● Collected data:
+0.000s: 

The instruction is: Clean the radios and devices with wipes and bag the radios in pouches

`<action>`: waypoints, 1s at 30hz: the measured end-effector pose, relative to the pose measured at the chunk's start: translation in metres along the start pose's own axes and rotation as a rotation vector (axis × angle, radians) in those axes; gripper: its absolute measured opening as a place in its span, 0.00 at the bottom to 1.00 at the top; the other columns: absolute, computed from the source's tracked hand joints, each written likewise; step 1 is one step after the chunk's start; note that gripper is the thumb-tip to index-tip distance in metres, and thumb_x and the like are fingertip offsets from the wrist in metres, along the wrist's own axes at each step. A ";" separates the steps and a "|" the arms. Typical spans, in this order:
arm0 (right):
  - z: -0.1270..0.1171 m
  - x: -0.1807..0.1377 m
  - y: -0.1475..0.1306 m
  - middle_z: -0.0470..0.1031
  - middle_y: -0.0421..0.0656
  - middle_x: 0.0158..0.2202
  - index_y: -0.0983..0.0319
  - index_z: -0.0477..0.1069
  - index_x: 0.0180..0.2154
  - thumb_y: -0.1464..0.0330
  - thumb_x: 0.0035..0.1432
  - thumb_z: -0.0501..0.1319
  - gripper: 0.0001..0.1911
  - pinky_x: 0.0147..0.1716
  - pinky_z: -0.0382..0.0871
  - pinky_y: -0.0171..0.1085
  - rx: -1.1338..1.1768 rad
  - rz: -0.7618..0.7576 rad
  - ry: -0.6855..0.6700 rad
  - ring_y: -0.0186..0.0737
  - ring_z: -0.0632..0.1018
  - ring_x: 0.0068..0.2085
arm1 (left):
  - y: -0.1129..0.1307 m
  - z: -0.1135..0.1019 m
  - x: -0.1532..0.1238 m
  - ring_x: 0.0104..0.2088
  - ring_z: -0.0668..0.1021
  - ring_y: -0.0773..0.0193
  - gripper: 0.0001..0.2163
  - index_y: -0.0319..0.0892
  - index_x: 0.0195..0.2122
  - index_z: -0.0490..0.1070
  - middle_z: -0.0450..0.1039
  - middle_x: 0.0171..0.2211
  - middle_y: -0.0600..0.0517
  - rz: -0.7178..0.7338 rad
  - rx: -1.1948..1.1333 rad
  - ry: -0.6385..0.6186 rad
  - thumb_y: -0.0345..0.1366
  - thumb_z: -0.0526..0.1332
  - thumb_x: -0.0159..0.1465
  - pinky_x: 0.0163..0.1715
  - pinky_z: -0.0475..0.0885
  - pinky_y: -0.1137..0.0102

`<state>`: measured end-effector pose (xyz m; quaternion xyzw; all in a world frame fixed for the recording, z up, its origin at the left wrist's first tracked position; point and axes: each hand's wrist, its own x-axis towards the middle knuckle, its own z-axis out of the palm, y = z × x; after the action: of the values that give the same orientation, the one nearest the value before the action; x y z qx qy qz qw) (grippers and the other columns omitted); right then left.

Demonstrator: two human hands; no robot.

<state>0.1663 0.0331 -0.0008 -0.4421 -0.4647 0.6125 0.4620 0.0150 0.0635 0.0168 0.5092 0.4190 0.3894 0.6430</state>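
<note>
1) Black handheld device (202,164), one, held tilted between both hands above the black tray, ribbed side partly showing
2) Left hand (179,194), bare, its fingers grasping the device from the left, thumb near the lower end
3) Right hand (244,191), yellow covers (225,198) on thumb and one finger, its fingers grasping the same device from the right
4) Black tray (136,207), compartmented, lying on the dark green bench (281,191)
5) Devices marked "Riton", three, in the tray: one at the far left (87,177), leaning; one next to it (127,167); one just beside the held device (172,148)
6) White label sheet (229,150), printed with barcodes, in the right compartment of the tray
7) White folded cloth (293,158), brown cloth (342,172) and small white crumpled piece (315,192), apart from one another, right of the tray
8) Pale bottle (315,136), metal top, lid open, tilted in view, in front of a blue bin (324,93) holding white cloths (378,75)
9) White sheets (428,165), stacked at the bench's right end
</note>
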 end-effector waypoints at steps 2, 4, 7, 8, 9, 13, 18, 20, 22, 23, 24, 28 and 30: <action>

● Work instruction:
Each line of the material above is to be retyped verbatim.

● Exercise solution:
+0.000s: 

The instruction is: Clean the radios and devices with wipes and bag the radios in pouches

`<action>`: waypoints, 1s at 30hz: the measured end-effector pose, relative to the pose measured at the chunk's start: translation in metres along the start pose's own axes and rotation as a rotation vector (axis × angle, radians) in those axes; gripper: its absolute measured opening as a place in its span, 0.00 at the bottom to 1.00 at the top; the other columns: absolute, computed from the source's tracked hand joints, each written likewise; step 1 is one step after the chunk's start; note that gripper is the thumb-tip to index-tip distance in metres, and thumb_x and the like are fingertip offsets from the wrist in metres, along the wrist's own axes at each step. A ";" separates the steps and a "|" the arms. Typical spans, in this order:
arm0 (right):
  - z: -0.1270..0.1171 m
  - x: -0.1807..0.1377 m
  - y: -0.1475..0.1306 m
  - middle_z: -0.0470..0.1031
  - middle_y: -0.0421..0.0656
  - middle_x: 0.0158..0.2202
  - index_y: -0.0983..0.0319
  - index_z: -0.0477..0.1069
  - index_x: 0.0180..0.2154
  - thumb_y: -0.1464..0.0330
  - thumb_x: 0.0035..0.1432
  - thumb_z: -0.0501..0.1319
  - gripper: 0.0001..0.1911
  - pinky_x: 0.0147..0.1716
  - pinky_z: -0.0382..0.0871
  - pinky_y: -0.0171..0.1085
  - rx: -1.1338..1.1768 rad
  - rz: -0.7618..0.7576 rad
  - ry: -0.6855..0.6700 rad
  - ring_y: -0.0186..0.0737
  - ring_z: -0.0632..0.1018
  - ring_x: 0.0068..0.2085
arm1 (left):
  - y: -0.1129..0.1307 m
  - z: -0.1135..0.1019 m
  - x: -0.1532..0.1238 m
  - ring_x: 0.0104..0.2088
  - ring_z: -0.0668..0.1021
  - ring_y: -0.0773..0.0193
  - gripper: 0.0001..0.2163
  - index_y: -0.0319..0.0892
  - index_x: 0.0195..0.2122
  - index_z: -0.0490..0.1070
  - middle_z: -0.0450..0.1039
  - middle_x: 0.0171..0.2211
  - middle_y: -0.0600..0.0517
  - rz: -0.7178..0.7338 rad
  - rx: -1.1948..1.1333 rad
  - ry: -0.6385..0.6186 rad
  - thumb_y: -0.0345..0.1366
  - thumb_z: -0.0526..0.1332
  - thumb_x: -0.0159..0.1465
  - pinky_x: 0.0163..0.1715
  - pinky_z: -0.0475..0.0885
  - pinky_y: -0.1137..0.0102

`<state>`: measured end-effector pose (xyz m; quaternion xyzw; all in a world frame fixed for the recording, z up, its origin at the left wrist's first tracked position; point and axes: each hand's wrist, its own x-axis towards the middle knuckle, its own z-axis out of the palm, y = z × x; after the action: of the values that give the same orientation, the one nearest the value before the action; x y z qx qy qz qw) (grippers and the other columns omitted); right then left.

Demonstrator: two human hands; no robot.

<state>0.1663 0.0331 -0.0008 -0.4421 -0.4647 0.6125 0.4620 0.0150 0.0635 0.0168 0.5092 0.4190 0.3894 0.6430</state>
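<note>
1) Black handheld device (202,164), one, held tilted between both hands above the black tray, ribbed side partly showing
2) Left hand (179,194), bare, its fingers grasping the device from the left, thumb near the lower end
3) Right hand (244,191), yellow covers (225,198) on thumb and one finger, its fingers grasping the same device from the right
4) Black tray (136,207), compartmented, lying on the dark green bench (281,191)
5) Devices marked "Riton", three, in the tray: one at the far left (87,177), leaning; one next to it (127,167); one just beside the held device (172,148)
6) White label sheet (229,150), printed with barcodes, in the right compartment of the tray
7) White folded cloth (293,158), brown cloth (342,172) and small white crumpled piece (315,192), apart from one another, right of the tray
8) Pale bottle (315,136), metal top, lid open, tilted in view, in front of a blue bin (324,93) holding white cloths (378,75)
9) White sheets (428,165), stacked at the bench's right end
</note>
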 end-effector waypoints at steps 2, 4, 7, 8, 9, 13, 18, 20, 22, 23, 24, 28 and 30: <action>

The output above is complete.